[Data excerpt — start]

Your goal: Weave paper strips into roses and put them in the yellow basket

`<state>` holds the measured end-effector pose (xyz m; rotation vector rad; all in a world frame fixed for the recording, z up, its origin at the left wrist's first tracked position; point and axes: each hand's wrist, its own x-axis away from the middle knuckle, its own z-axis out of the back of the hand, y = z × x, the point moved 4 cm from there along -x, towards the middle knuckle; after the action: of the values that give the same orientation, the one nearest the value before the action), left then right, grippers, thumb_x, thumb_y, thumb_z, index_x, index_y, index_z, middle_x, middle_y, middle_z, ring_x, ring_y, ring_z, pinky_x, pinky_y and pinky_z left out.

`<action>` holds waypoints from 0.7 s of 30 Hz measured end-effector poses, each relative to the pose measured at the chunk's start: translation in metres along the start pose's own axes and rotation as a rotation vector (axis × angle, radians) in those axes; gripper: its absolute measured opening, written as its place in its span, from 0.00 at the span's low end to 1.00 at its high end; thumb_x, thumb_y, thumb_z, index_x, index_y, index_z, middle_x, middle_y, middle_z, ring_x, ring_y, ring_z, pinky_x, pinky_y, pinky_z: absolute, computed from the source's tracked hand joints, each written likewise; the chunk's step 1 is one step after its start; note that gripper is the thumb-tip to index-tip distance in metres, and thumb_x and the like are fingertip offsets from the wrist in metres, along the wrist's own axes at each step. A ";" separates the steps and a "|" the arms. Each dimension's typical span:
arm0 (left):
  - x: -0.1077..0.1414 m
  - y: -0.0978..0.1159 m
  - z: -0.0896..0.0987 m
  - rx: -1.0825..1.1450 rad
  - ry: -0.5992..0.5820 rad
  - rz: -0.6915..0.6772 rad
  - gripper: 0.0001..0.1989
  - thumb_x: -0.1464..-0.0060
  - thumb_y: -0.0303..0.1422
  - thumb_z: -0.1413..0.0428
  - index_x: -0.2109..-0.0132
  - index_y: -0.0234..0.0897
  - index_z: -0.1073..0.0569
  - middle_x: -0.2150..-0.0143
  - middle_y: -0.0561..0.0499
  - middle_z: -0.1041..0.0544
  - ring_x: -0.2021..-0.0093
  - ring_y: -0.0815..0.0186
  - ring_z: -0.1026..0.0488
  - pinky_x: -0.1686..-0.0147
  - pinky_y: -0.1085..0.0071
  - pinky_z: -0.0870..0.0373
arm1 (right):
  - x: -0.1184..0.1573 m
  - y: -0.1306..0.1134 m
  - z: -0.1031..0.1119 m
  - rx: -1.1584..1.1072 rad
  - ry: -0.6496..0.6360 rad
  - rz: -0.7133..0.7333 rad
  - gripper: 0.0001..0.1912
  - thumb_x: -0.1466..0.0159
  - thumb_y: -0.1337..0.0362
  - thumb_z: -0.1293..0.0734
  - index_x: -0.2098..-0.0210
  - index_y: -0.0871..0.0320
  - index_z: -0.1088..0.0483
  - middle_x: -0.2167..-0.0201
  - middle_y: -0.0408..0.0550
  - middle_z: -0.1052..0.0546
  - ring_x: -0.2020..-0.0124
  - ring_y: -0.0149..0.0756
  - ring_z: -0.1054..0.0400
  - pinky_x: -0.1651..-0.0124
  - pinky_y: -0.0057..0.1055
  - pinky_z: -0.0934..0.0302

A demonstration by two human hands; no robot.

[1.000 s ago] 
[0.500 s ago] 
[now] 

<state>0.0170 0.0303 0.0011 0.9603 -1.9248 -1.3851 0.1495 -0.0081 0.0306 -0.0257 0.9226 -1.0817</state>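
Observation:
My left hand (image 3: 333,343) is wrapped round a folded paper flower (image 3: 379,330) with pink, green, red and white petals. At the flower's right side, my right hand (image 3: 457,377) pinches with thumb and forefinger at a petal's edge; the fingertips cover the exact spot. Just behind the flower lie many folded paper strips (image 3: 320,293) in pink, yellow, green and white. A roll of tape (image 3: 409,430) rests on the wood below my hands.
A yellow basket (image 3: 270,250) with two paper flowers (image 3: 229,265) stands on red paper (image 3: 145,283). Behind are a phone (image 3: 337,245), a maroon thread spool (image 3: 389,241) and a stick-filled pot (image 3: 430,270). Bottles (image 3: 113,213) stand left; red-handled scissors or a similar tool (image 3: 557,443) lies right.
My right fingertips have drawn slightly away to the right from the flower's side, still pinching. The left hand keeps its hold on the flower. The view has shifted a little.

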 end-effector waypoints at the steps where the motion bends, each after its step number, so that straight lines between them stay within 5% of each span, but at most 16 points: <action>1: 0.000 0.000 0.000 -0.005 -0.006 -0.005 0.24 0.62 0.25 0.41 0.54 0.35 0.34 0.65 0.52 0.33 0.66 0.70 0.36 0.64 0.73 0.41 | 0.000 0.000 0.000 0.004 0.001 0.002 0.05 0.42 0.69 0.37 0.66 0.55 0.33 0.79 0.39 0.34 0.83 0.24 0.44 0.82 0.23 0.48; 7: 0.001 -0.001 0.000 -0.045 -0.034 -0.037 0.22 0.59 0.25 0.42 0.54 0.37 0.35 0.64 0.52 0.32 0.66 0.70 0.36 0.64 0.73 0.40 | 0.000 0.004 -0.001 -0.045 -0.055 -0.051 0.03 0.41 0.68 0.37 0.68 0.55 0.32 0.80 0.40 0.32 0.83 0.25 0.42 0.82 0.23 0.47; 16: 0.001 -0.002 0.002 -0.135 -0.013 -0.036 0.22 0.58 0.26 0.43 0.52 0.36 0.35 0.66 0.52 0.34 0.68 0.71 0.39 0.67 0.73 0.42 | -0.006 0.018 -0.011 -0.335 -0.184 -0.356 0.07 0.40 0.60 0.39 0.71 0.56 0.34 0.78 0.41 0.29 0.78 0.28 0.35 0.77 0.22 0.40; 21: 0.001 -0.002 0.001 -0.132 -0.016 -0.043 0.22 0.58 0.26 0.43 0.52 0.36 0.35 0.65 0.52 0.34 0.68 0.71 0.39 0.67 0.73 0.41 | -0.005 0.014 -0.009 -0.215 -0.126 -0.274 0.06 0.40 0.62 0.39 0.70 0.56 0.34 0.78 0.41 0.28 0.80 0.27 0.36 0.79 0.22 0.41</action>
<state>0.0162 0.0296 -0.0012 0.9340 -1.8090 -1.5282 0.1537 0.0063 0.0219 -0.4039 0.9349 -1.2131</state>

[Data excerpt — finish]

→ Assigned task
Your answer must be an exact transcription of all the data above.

→ Written answer
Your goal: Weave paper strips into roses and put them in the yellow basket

`<state>` holds the measured end-effector pose (xyz m; rotation vector rad; all in a world frame fixed for the recording, z up, its origin at the left wrist's first tracked position; point and axes: each hand's wrist, its own x-axis away from the middle knuckle, its own z-axis out of the back of the hand, y = z × x, the point moved 4 cm from there along -x, towards the middle knuckle; after the action: of the values that give the same orientation, the one nearest the value before the action), left then right, grippers, thumb_x, thumb_y, thumb_z, index_x, index_y, index_z, middle_x, middle_y, middle_z, ring_x, ring_y, ring_z, pinky_x, pinky_y and pinky_z left out.

`<action>` holds waypoints from 0.7 s of 30 Hz measured end-effector poses, each relative to the pose measured at the chunk's start: translation in metres along the start pose's own axes and rotation as a rotation vector (axis × angle, radians) in those axes; gripper: its absolute measured opening, written as its place in its span, from 0.00 at the span's low end to 1.00 at its high end; thumb_x, thumb_y, thumb_z, index_x, index_y, index_z, middle_x, middle_y, middle_z, ring_x, ring_y, ring_z, pinky_x, pinky_y, pinky_z: absolute, computed from the source's tracked hand joints, each written likewise; the chunk's step 1 is one step after its start; note that gripper is the thumb-tip to index-tip distance in metres, and thumb_x and the like are fingertip offsets from the wrist in metres, along the wrist's own axes at each step. A ";" separates the steps and a "|" the arms. Each dimension's typical span:
arm0 (left):
  - x: -0.1077..0.1414 m
  - y: -0.0978..0.1159 m
  - z: -0.0896..0.0987 m
  - rx: -1.0825..1.1450 rad
  - ry: -0.5992..0.5820 rad
  - rz: -0.6915..0.6772 rad
  - gripper: 0.0001..0.1989
  - thumb_x: -0.1464..-0.0060
  - thumb_y: -0.0303..0.1422
  - thumb_z: -0.1413..0.0428
  - index_x: -0.2109..-0.0132
  - index_y: -0.0234..0.0897
  - index_z: -0.1073..0.0569
  - middle_x: -0.2150..-0.0143
  - middle_y: -0.0561..0.0499
  - middle_z: -0.1041..0.0544
  - ring_x: -0.2021..-0.0093
  - ring_y: -0.0815..0.0186
  - ring_z: -0.1026..0.0488
  - pinky_x: -0.1686..-0.0147
  - pinky_y: -0.1085..0.0071
  - pinky_z: -0.0870..0.0373
arm1 (right):
  - x: -0.1184..0.1573 m
  - y: -0.1306..0.1134 m
  - z: -0.1031..0.1119 m
  - rx: -1.1584..1.1072 rad
  - ry: -0.6496..0.6360 rad
  - rz: -0.7133..0.7333 rad
  - gripper: 0.0001..0.1912
  - thumb_x: -0.1466..0.0159
  - thumb_y: -0.1337..0.0362
  - thumb_z: -0.1293..0.0734
  - index_x: -0.2098..-0.0210
  - index_y: -0.0871..0.0320
  - index_z: -0.1088..0.0483
  - middle_x: -0.2167..-0.0201
  - middle_y: -0.0408..0.0550
  - middle_z: -0.1052..0.0546
  - ring_x: -0.2020..-0.0124
  - ring_y: -0.0149..0.0756
  - ring_z: -0.1054..0.0400
  - pinky_x: -0.1651..-0.0124
  - pinky_y: -0.0057..0.1055
  - pinky_z: -0.0934..0.0302

A demonstration by two human hands; no robot.

[1.000 s ago] 
[0.500 s ago] 
[now] 

<state>0.0170 0.0303 0.0011 0.9603 -1.9248 -1.3851 0.1495 -0.0081 0.0306 -0.0257 0.9226 -1.0817</state>
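Observation:
My left hand (image 3: 333,343) is wrapped round a folded paper flower (image 3: 379,330) with pink, green, red and white petals. At the flower's right side, my right hand (image 3: 457,377) pinches with thumb and forefinger at a petal's edge; the fingertips cover the exact spot. Just behind the flower lie many folded paper strips (image 3: 320,293) in pink, yellow, green and white. A roll of tape (image 3: 409,430) rests on the wood below my hands.
A yellow basket (image 3: 270,250) with two paper flowers (image 3: 229,265) stands on red paper (image 3: 145,283). Behind are a phone (image 3: 337,245), a maroon thread spool (image 3: 389,241) and a stick-filled pot (image 3: 430,270). Bottles (image 3: 113,213) stand left; red-handled scissors or a similar tool (image 3: 557,443) lies right.
My right fingertips have drawn slightly away to the right from the flower's side, still pinching. The left hand keeps its hold on the flower. The view has shifted a little.
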
 end-effector waypoints at the steps where the motion bends, each after its step number, so that straight lines between them stay within 5% of each span, but at most 16 points: <action>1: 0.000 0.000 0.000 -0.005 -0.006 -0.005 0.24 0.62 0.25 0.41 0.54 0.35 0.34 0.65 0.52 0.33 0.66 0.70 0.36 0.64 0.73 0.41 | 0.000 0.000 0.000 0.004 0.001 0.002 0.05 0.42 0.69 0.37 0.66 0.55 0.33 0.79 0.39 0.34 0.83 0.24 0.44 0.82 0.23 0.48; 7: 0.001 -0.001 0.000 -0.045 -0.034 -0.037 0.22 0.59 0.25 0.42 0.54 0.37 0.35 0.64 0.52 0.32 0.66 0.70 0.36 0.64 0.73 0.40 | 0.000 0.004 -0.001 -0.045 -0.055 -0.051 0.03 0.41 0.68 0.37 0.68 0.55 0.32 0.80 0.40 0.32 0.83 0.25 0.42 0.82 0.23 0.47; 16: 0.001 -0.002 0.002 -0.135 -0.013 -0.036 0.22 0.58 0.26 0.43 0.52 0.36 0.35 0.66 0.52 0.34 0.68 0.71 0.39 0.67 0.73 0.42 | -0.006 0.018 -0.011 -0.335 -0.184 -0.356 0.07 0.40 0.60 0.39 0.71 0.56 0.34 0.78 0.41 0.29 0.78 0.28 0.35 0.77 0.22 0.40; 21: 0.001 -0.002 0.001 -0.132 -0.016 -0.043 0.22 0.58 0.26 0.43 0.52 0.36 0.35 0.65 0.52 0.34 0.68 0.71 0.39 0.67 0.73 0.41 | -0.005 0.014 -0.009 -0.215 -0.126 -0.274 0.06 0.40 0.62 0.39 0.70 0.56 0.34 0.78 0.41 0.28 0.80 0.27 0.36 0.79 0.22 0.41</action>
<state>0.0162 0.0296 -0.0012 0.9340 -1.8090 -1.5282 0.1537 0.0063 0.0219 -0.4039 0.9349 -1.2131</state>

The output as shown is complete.